UPDATE: Seems as though adding em0 to bridge0 worked. At least I can ping the jail from within my network. I really didn’t have much time to play but I got a simple jail with the above script (removed the bridge creation part) to work.
Thank you all for the helpful hints!
I’d recommend not building/configuring the bridge from your jail script. Configure it statically like so:
/etc/rc.conf
cloned_interfaces="bridge0"
ifconfig_em0="-rxcsum -txcsum -lro -vlanmtu -vlanhwcsum -vlanhwfilter -vlanhwtag up"
ifconfig_bridge0="addm em0 up"
ifconfig_bridge0_alias0="inet 1.2.3.4/24"
/boot/loader.conf
if_bridge_load="YES"
/etc/sysctl.conf
net.link.bridge.inherit_mac=1
If you boot your host with that configuration in place it will work just like it did but you can now attach/detach jails at will.
Also, why don’t you use a jail manager like iocage or bastille?
Wow! I mean, I had most of the rc.conf stuff from last night but I didn’t have the either two configs. Thank you! You probably saved me hours of trying/reading/etc when I get to the next part.
I most certainly will be using a jail manager. I wrote that script so I can demonstrate my method to you guys (that’s how I was testing VNET the last few days but in script form). You had said the “attach the IP to the bridge not em0” comment and it was the total opposite of what I was doing so I figured if we got into any discussions/demonstrations/etc I had better provide the vehicle (to make any responses or demonstrations from anyone easier -i.e. save “your time” in helping me). I’m not sure that actually was necessary or even polite but that was my goal.
So far, I’ve tried CBSD, and POT. I’ve built “template scripts” for both of those managers and even gotten one going for Bastille/Rocinette.
Iocage is next. I know iX has dropped the templates (aka “plugins”) but you said you use iocage for your large amount of servers; did you guys improve upon the template (plugin) system for iocage or is the current infrastructure good enough? It looks like iX may have written the plugin infrastructure for iocage (I looked at the plugins briefly the other day).
We don’t use the iocage template system. We generate read-only images of complete software installations that we mount with local nullfs mounts into the jail structure.

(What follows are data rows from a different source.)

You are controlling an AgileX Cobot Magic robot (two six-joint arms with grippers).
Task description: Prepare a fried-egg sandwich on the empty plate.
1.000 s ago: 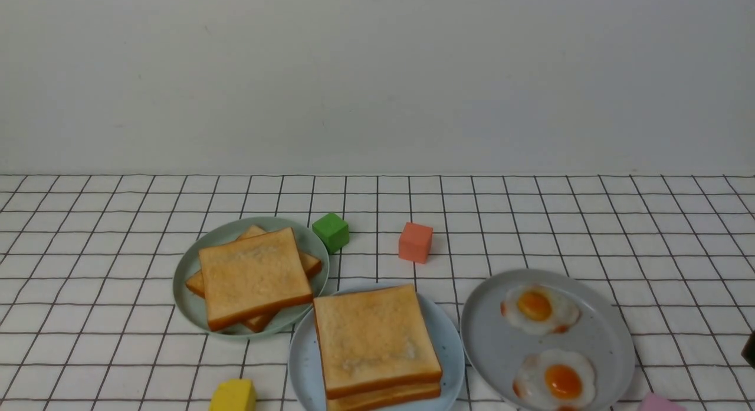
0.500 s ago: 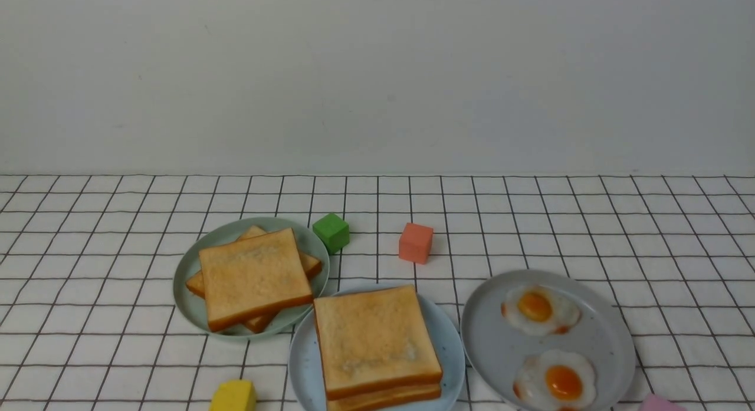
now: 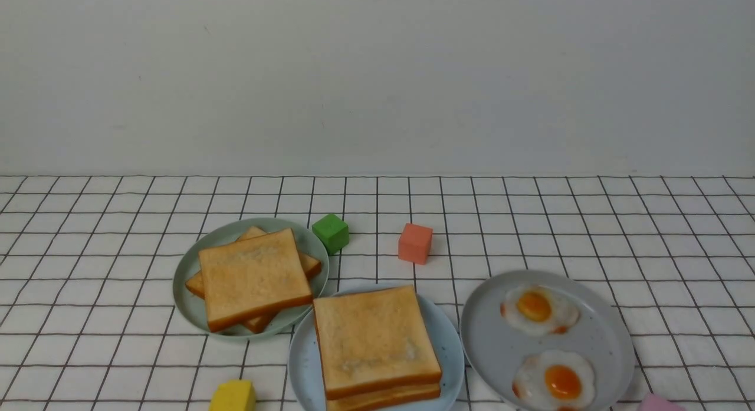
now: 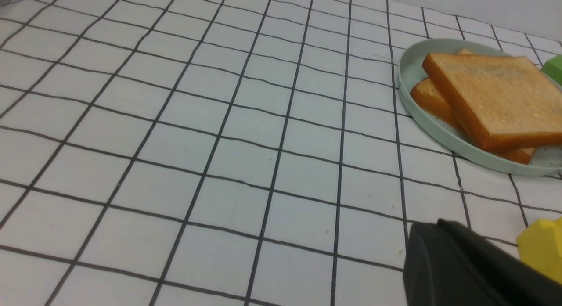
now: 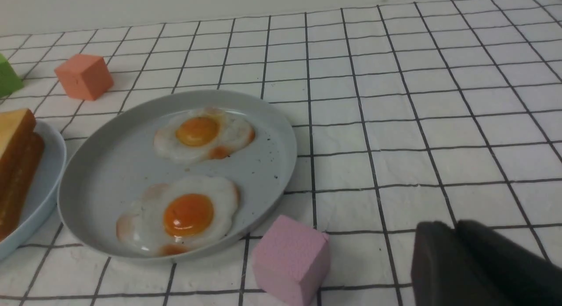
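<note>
With both arms clear of the bench, the fried-egg sandwich (image 3: pixel 377 346) rests centred on the plate (image 3: pixel 304 358) near the front edge, apparently complete; neither end effector's state can be determined.

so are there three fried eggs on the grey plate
No, the grey plate holds just two fried eggs, one beside the other.

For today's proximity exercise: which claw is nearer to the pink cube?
Right. The right claw sits just beside the pink cube; the left claw is across the table, by the yellow block.
</note>
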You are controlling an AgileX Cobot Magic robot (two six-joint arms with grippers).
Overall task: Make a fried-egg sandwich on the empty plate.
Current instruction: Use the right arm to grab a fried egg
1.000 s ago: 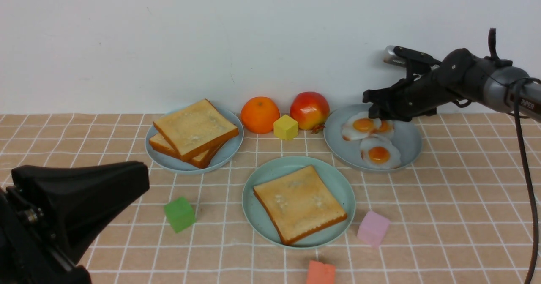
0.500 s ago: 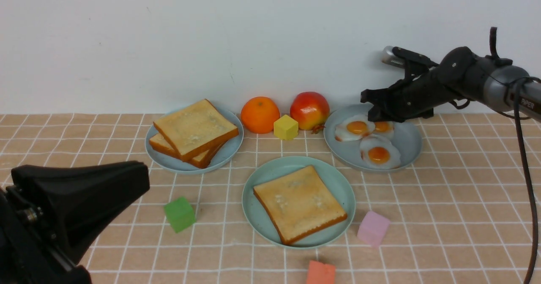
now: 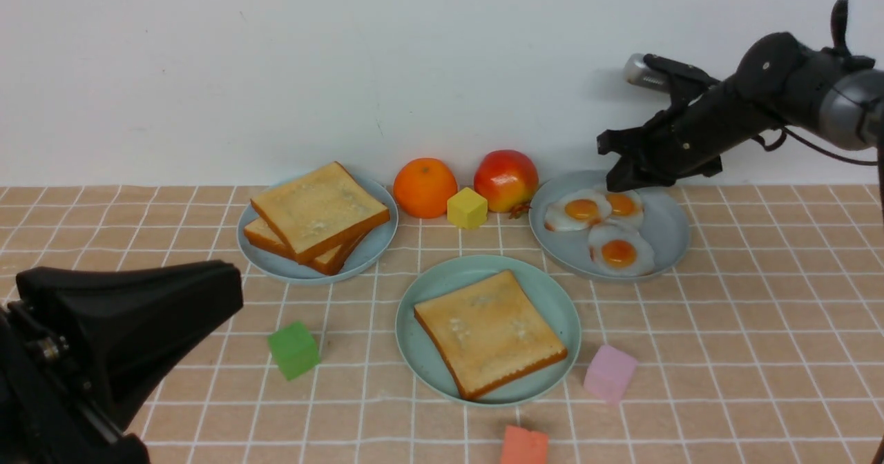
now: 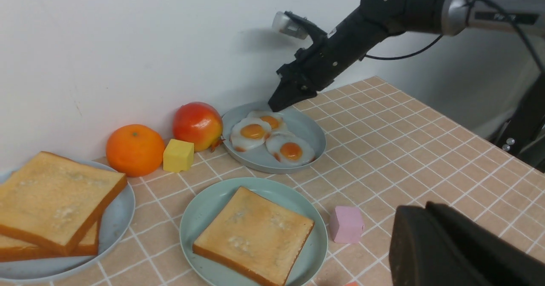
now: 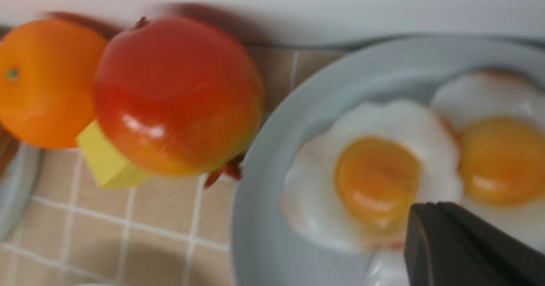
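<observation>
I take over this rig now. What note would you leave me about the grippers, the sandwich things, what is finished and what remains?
Left gripper: shut, empty, low at the near left.
Right gripper: shut, holding nothing, above the far side of the egg plate.
Green plate: in the middle, with one toast slice on it.
Three eggs lie on the egg plate; two spare slices are stacked on the left plate.
Done: bottom slice placed.
Left: one egg onto it, then a second slice on top.
</observation>
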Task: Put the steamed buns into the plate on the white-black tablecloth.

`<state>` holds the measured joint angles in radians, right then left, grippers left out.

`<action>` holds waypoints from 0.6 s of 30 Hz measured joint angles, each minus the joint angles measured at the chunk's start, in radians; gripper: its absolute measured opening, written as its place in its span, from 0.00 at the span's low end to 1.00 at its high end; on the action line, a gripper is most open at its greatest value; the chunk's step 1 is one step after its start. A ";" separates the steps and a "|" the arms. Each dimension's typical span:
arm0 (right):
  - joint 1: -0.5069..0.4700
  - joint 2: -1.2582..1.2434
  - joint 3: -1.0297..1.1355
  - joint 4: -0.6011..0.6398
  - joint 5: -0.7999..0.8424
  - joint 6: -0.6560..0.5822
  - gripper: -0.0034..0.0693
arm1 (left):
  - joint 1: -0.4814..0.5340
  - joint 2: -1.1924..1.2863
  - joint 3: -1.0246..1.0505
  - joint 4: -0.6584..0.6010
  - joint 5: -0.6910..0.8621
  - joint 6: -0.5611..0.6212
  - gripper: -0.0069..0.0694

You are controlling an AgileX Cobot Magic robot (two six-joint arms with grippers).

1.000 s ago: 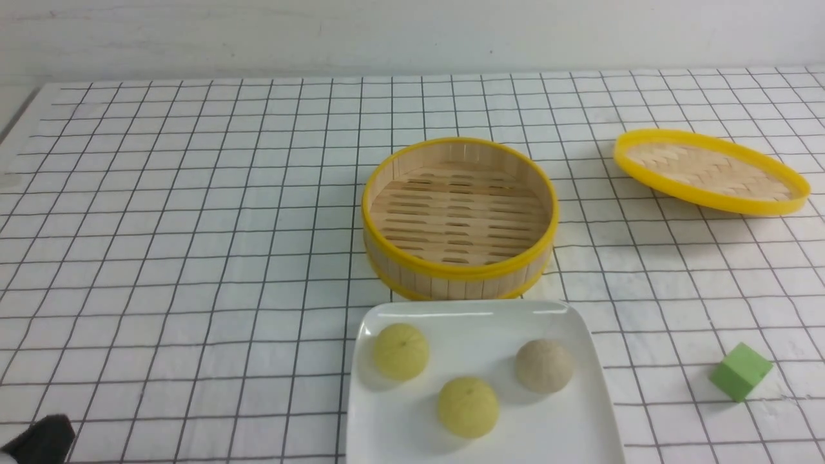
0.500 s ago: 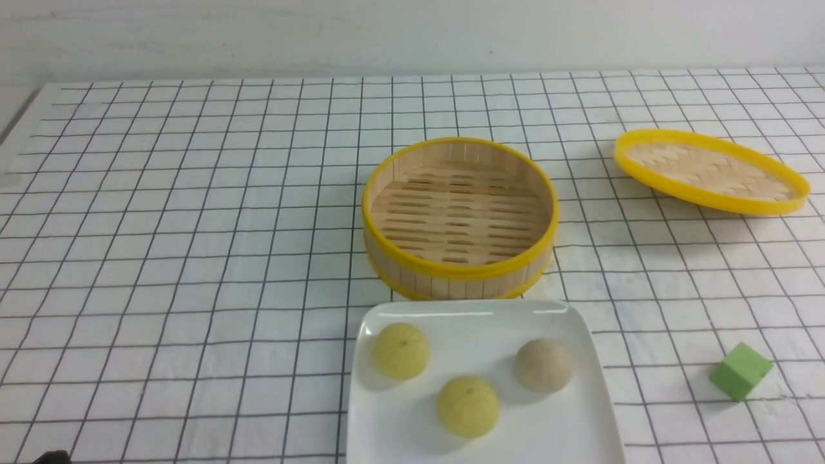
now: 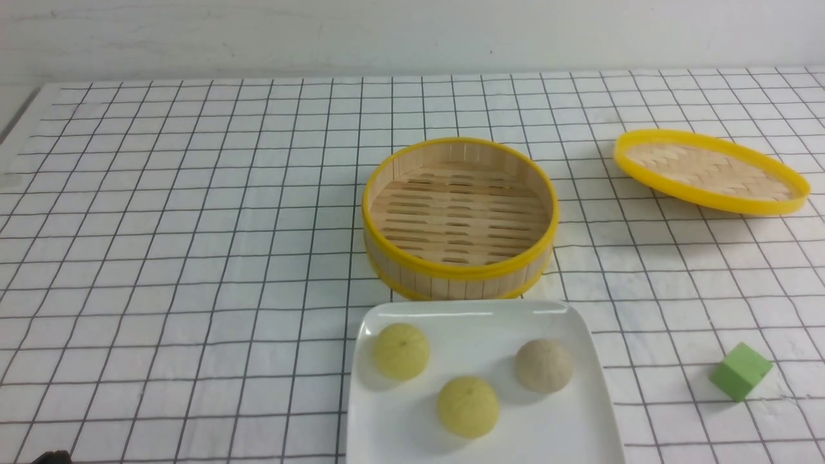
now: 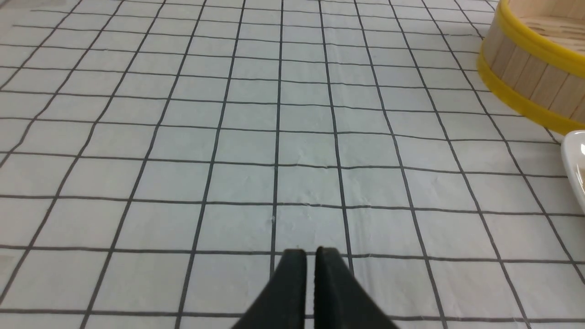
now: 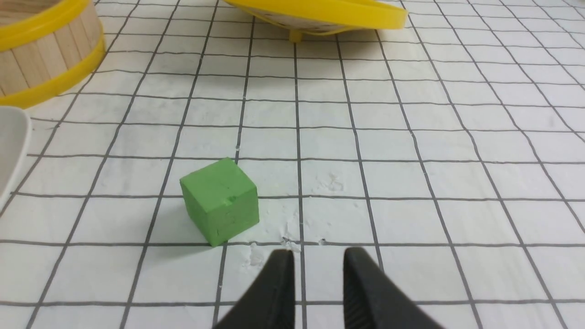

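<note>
Three steamed buns lie on the white square plate (image 3: pixel 477 309) at the front centre of the white-black tablecloth (image 3: pixel 193 225): two pale yellow ones (image 3: pixel 401 350) (image 3: pixel 468 406) and a beige-grey one (image 3: pixel 543 365). My left gripper (image 4: pixel 311 252) is shut and empty, low over bare cloth to the left of the plate, whose edge shows in the left wrist view (image 4: pixel 577 160). Only a dark sliver of it shows at the front view's bottom left corner. My right gripper (image 5: pixel 319 253) is slightly open and empty over the cloth to the right of the plate (image 5: pixel 11 146). It is out of the front view.
An empty yellow-rimmed bamboo steamer (image 3: pixel 459 219) stands just behind the plate. Its woven lid (image 3: pixel 709 171) lies tilted at the back right. A green cube (image 3: pixel 740 371) sits right of the plate, close ahead of my right gripper (image 5: pixel 220 200).
My left gripper has drawn back down out of the front view's bottom left corner, leaving only a sliver. The buns, plate, steamer, lid and cube have not moved.
</note>
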<state>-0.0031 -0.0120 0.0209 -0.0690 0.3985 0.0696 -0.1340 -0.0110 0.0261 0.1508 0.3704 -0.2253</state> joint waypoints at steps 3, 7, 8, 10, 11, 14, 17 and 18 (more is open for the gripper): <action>0.000 0.000 0.000 0.000 0.000 0.000 0.31 | 0.000 0.000 0.000 0.000 0.000 0.000 0.16; 0.000 0.000 0.000 0.000 0.000 0.000 0.32 | 0.000 0.000 0.000 0.000 0.000 0.000 0.17; 0.000 0.000 0.000 0.000 0.000 0.000 0.32 | 0.000 0.000 0.000 0.000 0.000 0.000 0.18; 0.000 0.000 0.000 0.000 0.000 0.000 0.33 | 0.000 0.000 0.000 0.000 0.000 0.000 0.18; 0.000 0.000 0.000 0.000 0.000 0.000 0.33 | 0.000 0.000 0.000 0.000 0.000 0.000 0.18; 0.000 0.000 0.000 0.000 0.000 0.000 0.33 | 0.000 0.000 0.000 0.000 0.000 0.000 0.18; 0.000 0.000 0.000 0.000 0.000 0.000 0.34 | 0.000 0.000 0.000 0.000 0.000 0.000 0.19; 0.000 0.000 0.000 0.000 0.000 0.000 0.34 | 0.000 0.000 0.000 0.000 0.000 0.000 0.19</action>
<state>-0.0031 -0.0120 0.0209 -0.0690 0.3985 0.0696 -0.1340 -0.0110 0.0261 0.1508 0.3704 -0.2253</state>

I would start with iocage base jails or bastille right away. iocage is de facto abandonware, but it does work. No major issue apart from an arcane syntax and almost no error handling.
So if you say iocage foo you don’t get “unknown command foo” or some such but a nice python exception instead 
If you are interested in our architecture:
Iocage actually has a new maintainer. See freshports…
A new port maintainer, it seems, yet the upstream project is archived, so probably maintenance mode only:
BastilleBSD is my current preferred manager and it just manages my VNET jails painlessly. I also set them all up to just be configured by DHCP from the router and then I refer to them by their DNS names. This way, I never have to worry about remembering IP’s.
From my understanding, a new port maintainer is not the same as a new project maintainer. It just means that someone is maintaining the port and ensuring that it builds and installs properly whenever there are either upstream or FreeBSD version updates.
Personally, another reason why I’m not a fan of iocage is because it requires ZFS. There are circumstances where you may prefer to run UFS in your environment.
For me, the updates will be the biggest issue so if I can get a good template system built then I can destroy and create easier(ly) (another method in the tool box).
I like the rc.d script stuff in Pot so I’ll probably try to replicate that in whatever manager I use.